Welcome to our new contributor, Jeffrey Scholes. Jeff is finishing his PhD at Denver University, where he focuses on intersections of religion and American culture. He has written from the Journal of Religion and Popular Culture and other publications. Presently he also teaches in the Philosophy Department at my place, the University of Colorado at Colorado Springs. Welcome to Jeff!
Venial vs. Mortal in Evangelical Politics
The Evangelical leadership overwhelming applauded John McCain’s choice of Sarah Palin as his running mate wholesale. Yet as revelations emerge from the biography of this newly minted public figure, the effort to maintain an unqualified enthusiasm for the initial endorsement may get tricky.
More interesting is what statements from prominent Evangelical leaders say about the complex relationship between the tenets of Evangelicalism and politics.
Specifically (for now!) the news that Palin’s 17 year-old daughter, Bristol, is pregnant, will deliver the baby, and will marry the father has presented leaders such as James Dobson with a more complex situation than Sarah’s decision to give birth to her developmentally challenged baby.
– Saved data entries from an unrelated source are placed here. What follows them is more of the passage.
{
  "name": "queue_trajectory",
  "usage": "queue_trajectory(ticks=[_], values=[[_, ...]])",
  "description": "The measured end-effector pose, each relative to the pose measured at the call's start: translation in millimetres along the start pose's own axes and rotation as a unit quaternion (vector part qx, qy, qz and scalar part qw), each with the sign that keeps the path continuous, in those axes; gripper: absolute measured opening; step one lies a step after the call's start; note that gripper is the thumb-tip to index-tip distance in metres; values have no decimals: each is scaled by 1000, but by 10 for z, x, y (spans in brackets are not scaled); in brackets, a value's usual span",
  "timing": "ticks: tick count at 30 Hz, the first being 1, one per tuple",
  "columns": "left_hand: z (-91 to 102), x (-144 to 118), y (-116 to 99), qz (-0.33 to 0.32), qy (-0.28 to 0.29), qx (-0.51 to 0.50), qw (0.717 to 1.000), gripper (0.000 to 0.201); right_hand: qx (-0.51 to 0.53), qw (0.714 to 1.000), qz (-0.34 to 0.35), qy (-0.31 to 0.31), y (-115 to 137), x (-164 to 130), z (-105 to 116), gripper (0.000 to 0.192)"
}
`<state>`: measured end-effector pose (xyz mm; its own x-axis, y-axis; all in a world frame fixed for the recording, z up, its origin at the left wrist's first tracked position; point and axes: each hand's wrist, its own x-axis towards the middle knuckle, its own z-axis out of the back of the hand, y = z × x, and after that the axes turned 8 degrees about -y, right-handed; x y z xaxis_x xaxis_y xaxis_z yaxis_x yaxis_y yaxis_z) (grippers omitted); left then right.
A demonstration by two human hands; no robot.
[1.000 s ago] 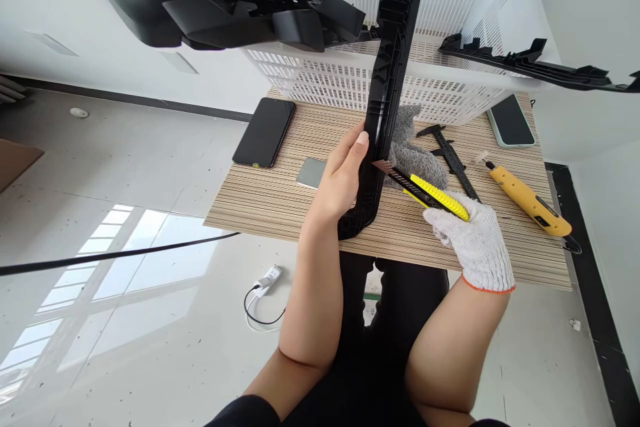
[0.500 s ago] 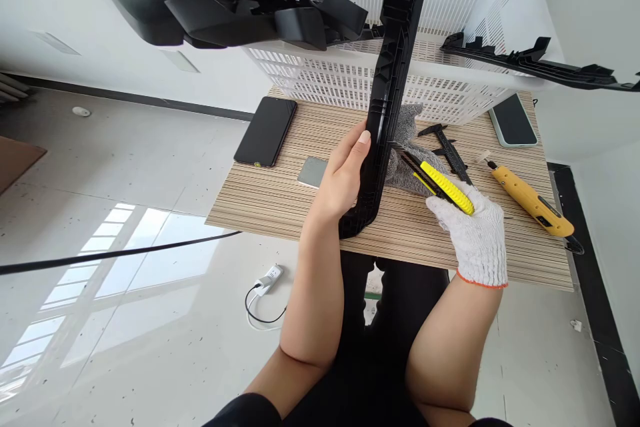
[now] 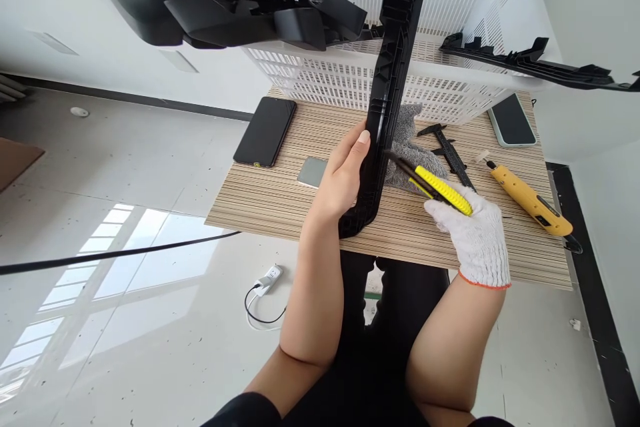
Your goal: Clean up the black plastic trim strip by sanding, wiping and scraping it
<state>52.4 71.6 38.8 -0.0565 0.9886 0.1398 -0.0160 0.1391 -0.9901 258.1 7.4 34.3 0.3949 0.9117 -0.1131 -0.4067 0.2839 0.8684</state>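
My bare left hand (image 3: 344,170) is closed around the lower part of a long black plastic trim piece (image 3: 384,97), which stands tilted with its upper end over the basket. The fingers behind the piece are hidden. In a white knit glove, my right hand (image 3: 473,227) grips a yellow and black utility knife (image 3: 444,190). The blade end, slightly blurred, points at the right edge of the trim piece; whether it touches cannot be made out. A grey cloth (image 3: 413,163) lies on the table beneath the knife.
A white plastic basket (image 3: 440,77) with black plastic parts (image 3: 280,23) stands at the table's back. On the striped table (image 3: 260,203) lie a black phone (image 3: 265,131), a grey flat plate (image 3: 311,172), black calipers (image 3: 451,157), a yellow rotary tool (image 3: 531,200) and another phone (image 3: 513,120).
The knife in my right hand has shifted slightly left and down along the trim piece's edge. My left hand and the trim piece stay nearly still.
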Motion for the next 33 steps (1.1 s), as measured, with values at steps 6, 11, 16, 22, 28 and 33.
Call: queue_trajectory(ticks=[6,11,16,22,28,33], values=[[-1,-3,7,10,-4,-14,1000,43,-10,999,9,32,0,-7,4,49],[-4,3,21,-1,-2,-21,1000,43,6,1000,-10,24,4,-13,7,49],[-4,2,23,-3,3,-14,1000,44,7,1000,-7,13,2,-17,14,49],[-3,-4,7,5,-5,-13,1000,42,-3,1000,-6,25,-11,-17,4,51],[-3,-8,5,-11,2,-15,1000,42,5,1000,-13,27,0,-21,-1,50],[-1,-7,13,-6,2,-12,1000,43,27,999,-22,-1,3,-23,-1,50]])
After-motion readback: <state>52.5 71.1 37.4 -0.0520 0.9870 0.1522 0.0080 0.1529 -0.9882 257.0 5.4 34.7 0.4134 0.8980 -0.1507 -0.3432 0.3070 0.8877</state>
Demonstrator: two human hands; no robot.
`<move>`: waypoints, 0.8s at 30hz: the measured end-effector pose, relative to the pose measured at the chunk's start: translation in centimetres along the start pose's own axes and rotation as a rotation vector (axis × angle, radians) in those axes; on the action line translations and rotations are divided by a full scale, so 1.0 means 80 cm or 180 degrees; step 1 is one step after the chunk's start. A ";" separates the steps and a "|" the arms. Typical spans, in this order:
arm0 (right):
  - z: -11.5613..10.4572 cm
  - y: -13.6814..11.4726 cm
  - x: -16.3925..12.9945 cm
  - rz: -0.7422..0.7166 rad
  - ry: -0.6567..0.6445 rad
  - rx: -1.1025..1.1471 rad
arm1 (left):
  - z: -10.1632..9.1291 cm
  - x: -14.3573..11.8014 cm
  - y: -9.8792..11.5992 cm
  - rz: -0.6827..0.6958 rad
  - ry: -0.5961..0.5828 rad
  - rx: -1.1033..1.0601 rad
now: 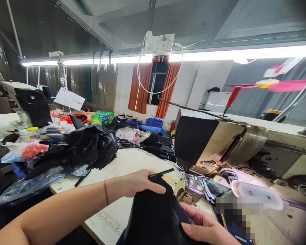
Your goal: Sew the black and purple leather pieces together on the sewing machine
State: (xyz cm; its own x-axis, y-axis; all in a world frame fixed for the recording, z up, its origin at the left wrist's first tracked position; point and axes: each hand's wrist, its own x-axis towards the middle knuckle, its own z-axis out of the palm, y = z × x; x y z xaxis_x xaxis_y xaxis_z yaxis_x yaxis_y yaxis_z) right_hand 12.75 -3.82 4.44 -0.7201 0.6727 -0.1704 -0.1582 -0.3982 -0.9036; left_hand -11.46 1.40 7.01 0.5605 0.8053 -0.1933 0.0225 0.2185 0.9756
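— Black, shiny, floppy fabric piece (pixel 155 214) lay low on the white work surface (pixel 132 160), right in front of the big cream and black sewing machine (pixel 219 143). Why was it held that way?

— Both hands were on it. The left hand (pixel 140 183) lay bent over the top edge, with the fingers closed on the cloth. The right hand (pixel 206 228) lay flat on the lower right side, with the fingers close together, pressing it down. I think the two hands kept the cloth smooth and pointed it at the silver metal foot (pixel 193 185) of the machine, just beside the top edge.

— Did the cloth touch the foot?

— I could not tell. It was very near.

— What was the big dark heap?

— That was a pile of black cut pieces (pixel 89 146), farther back on the left. I think it sat there so the left arm could reach it.

— Were there any boxes or bags?

— Yes. A small green cardboard box (pixel 102 118) stood far back, and it was shut, so what was inside was hidden. A blue plastic basket (pixel 154 122) sat behind it, too far away to see into. A clear plastic bag with red things inside (pixel 25 151) lay at the left side.
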 end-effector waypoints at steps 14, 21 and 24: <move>-0.045 -0.016 -0.013 0.0049 0.0116 -0.0334 | 0.020 0.077 -0.006 -0.0638 -0.0450 -0.0526; -0.088 -0.082 -0.052 0.0505 0.1107 -0.2534 | 0.049 0.143 -0.020 -0.0536 -0.0096 -0.0625; -0.091 -0.098 -0.060 0.0669 0.1327 -0.3738 | 0.055 0.154 -0.011 -0.0314 0.0074 -0.0558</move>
State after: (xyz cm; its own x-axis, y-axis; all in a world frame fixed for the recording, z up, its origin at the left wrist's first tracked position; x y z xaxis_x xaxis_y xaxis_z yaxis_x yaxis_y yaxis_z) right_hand 22.36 0.59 9.47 -0.3574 0.8941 -0.2701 0.7810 0.1274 -0.6115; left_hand -0.91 8.74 4.25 0.5435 0.7872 -0.2915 -0.0693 0.3882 0.9190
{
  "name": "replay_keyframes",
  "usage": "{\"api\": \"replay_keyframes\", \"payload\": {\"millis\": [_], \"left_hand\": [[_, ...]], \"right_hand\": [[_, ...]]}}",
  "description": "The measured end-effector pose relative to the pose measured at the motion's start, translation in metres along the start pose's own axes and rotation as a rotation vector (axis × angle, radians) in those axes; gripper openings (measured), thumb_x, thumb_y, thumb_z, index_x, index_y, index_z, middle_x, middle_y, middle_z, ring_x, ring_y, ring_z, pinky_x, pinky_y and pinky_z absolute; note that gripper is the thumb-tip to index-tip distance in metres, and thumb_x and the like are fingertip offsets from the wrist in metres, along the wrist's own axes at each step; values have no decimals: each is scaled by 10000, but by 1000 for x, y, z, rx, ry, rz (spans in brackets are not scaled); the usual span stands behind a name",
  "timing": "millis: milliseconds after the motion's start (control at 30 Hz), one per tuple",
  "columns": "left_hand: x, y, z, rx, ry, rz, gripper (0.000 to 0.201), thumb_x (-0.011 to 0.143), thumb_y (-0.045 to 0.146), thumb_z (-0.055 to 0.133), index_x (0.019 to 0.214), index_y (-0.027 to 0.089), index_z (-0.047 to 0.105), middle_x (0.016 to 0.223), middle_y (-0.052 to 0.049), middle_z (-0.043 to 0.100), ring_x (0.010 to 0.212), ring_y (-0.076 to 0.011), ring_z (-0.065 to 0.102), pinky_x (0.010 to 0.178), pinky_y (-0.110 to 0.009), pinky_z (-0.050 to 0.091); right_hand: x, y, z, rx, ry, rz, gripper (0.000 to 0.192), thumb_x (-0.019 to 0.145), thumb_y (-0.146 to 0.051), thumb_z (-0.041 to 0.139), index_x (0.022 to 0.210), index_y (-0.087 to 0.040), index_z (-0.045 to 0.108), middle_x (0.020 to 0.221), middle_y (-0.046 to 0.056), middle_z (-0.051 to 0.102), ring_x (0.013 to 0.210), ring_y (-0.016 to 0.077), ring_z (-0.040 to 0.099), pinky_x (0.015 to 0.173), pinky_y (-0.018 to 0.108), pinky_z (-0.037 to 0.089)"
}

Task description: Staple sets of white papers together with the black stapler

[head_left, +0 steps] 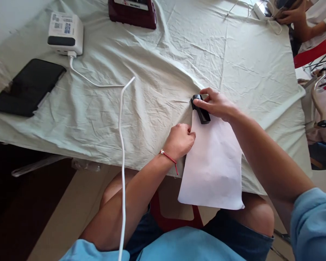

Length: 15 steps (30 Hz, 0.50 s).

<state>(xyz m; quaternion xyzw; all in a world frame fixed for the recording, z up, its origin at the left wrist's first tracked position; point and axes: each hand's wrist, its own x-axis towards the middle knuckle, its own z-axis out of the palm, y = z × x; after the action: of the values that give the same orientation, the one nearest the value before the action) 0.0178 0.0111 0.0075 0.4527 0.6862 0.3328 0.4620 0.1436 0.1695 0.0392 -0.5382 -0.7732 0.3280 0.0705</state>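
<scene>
White paper (213,163) lies partly on the cloth-covered table, its lower end hanging past the front edge above my lap. At its top left corner sits a small black stapler (202,112). My right hand (214,103) is closed around the stapler's far end, thumb on top. My left hand (180,137), with a red string bracelet (168,157) at the wrist, pinches the paper's left edge just below the stapler. How many sheets there are I cannot tell.
A white cable (122,145) runs from a white power adapter (66,32) across the table towards me. A black tablet (29,87) lies at the left. A dark red box (133,12) stands at the back. Another person's hands (292,16) are at the far right corner.
</scene>
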Motion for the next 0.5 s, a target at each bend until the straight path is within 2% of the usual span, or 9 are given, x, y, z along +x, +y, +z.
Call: {"api": "replay_keyframes", "payload": {"millis": [100,233,333,500], "left_hand": [[0,0,0,-4,-7,1,484,876,86,637,539,239,325,541,53,315,587,-137,262,641,-349,227],[1,0,0,12,-11,7,481,873,81,636,537,241,331,543,50,312,586,-141,259,645,-353,229],[1,1,0,12,-10,-3,483,873,79,633,541,244,324,540,51,303,586,-143,252,644,-356,227],[0,3,-1,6,-9,-6,489,890,80,642,548,237,332,549,60,293,588,-135,245,641,-350,229]], "right_hand": [[4,-10,10,-4,22,50,440,850,-455,785,1231,-252,699,943,37,684,819,205,639,732,360,536],[17,-12,19,15,147,106,194,829,-383,678,978,-266,639,826,23,616,799,215,601,721,371,544],[31,-10,23,-31,169,91,179,801,-372,694,926,-263,628,826,31,600,834,226,598,769,393,557],[40,-5,27,8,180,61,217,837,-366,751,991,-244,657,899,38,609,864,213,612,772,377,560]]}}
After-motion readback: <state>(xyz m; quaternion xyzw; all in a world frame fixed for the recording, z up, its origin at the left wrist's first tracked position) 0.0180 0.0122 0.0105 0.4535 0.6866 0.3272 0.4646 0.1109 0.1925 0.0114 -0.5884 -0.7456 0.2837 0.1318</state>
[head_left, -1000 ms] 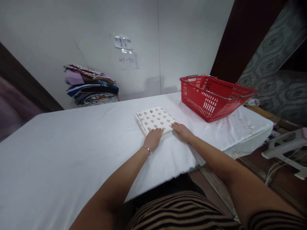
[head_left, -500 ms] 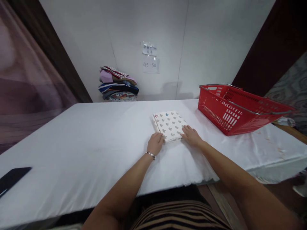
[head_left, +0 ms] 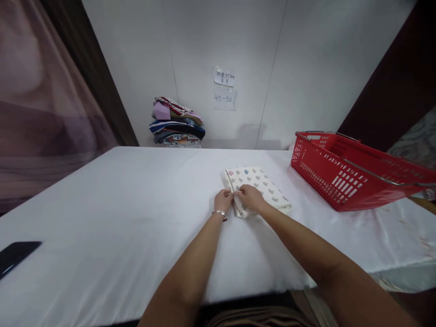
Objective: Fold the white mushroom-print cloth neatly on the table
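A folded cream cloth (head_left: 267,188) with a small grey print and a few coloured motifs lies on the white-covered table (head_left: 153,209). At its left edge my left hand (head_left: 223,201), with a bracelet at the wrist, has its fingers closed on the layers. My right hand (head_left: 250,197) reaches across the top of the cloth, its fingers pinching the same left edge close to the left fingertips. Under the hands, part of that edge is hidden.
To the right stands a red plastic basket (head_left: 344,181) with metal handles. A stack of folded fabrics (head_left: 177,122) sits by the back wall, beneath and left of a paper sign (head_left: 224,99) reading 45-50. A dark flat device (head_left: 17,255) lies at the left front.
My right hand has moved left from the cloth's right front corner to its left edge. The left hand now pinches that edge, and the cloth's layers have shifted. The view has tilted slightly.
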A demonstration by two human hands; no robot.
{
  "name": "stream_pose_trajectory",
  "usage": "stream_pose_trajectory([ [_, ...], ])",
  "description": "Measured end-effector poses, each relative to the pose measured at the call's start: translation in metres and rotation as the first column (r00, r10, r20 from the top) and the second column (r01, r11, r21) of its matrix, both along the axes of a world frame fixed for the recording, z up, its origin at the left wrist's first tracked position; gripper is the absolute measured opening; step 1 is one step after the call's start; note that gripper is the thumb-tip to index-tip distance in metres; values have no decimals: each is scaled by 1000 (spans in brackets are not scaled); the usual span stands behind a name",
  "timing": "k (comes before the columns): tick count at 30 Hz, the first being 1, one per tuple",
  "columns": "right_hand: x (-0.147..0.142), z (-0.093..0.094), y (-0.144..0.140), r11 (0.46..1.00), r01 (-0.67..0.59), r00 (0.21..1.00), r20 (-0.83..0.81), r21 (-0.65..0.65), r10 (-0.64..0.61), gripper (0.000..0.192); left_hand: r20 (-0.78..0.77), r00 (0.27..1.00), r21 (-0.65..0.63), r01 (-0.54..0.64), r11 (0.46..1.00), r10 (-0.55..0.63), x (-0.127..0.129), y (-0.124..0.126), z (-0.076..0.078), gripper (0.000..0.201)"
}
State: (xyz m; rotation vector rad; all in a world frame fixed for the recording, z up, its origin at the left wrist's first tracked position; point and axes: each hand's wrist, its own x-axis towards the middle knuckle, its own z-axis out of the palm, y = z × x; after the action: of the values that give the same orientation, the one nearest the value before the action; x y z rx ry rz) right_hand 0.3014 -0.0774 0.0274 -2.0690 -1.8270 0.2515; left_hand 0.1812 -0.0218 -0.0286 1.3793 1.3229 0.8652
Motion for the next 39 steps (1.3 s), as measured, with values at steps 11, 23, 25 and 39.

The latter situation is a hanging curve ball for pro-lifers: the refusal to abort a fetus with Down Syndrome is an example par excellence within the pro-life community. However the approval of Bristol’s decision to take her pregnancy to term is more of a split-finger fastball.
Without missing a beat, Dobson cast the issue in terms of sin. “Being a Christian does not mean you're perfect. Nor does it mean your children are perfect. But it does mean there is forgiveness and restoration when we confess our imperfections to the Lord.” Bristol’s decision to have sex out of wedlock is the forgivable offense; a decision to abort the fetus is not. A hierarchy of sins is not a new way of casting judgments for Evangelicals or Christians in general. The tricky part, though, is balancing public statements that have political cache with the tenets of the Evangelical faith. Because abortion is and has been the most non-negotiable political (and perhaps moral) issue for most Evangelicals, being on the right side of it will always run cover for more negotiable factors that led to the situation. It is on this distinction that really separates the political sides on the issue of abortion.
More to the point, Dobson’s comments underscore the tendency for Evangelical leaders who are inclined to involve themselves politically to offer generalized statements about “the family,” while specifics that go on in all families are submerged. (See Dick Cheney’s awkward handling of his daughter lesbianism.)
I ask myself, “at what point would the Evangelical hammer come down?” Does Sarah Palin’s decision to give birth to Trig cover over a multitude of sins such as the alleged abuse of power she wielded in the firing of a government employee? Does it cover over the implication that she has a daughter who clearly went against the family’s morals and had unprotected sex out of wedlock as a minor? And finally, does the fact that Sarah Palin may become the second most powerful person in the country quickly force Dobson and Richard Land to erect a special filter for their judgments? Perhaps like sins, all people aren’t created equal as well.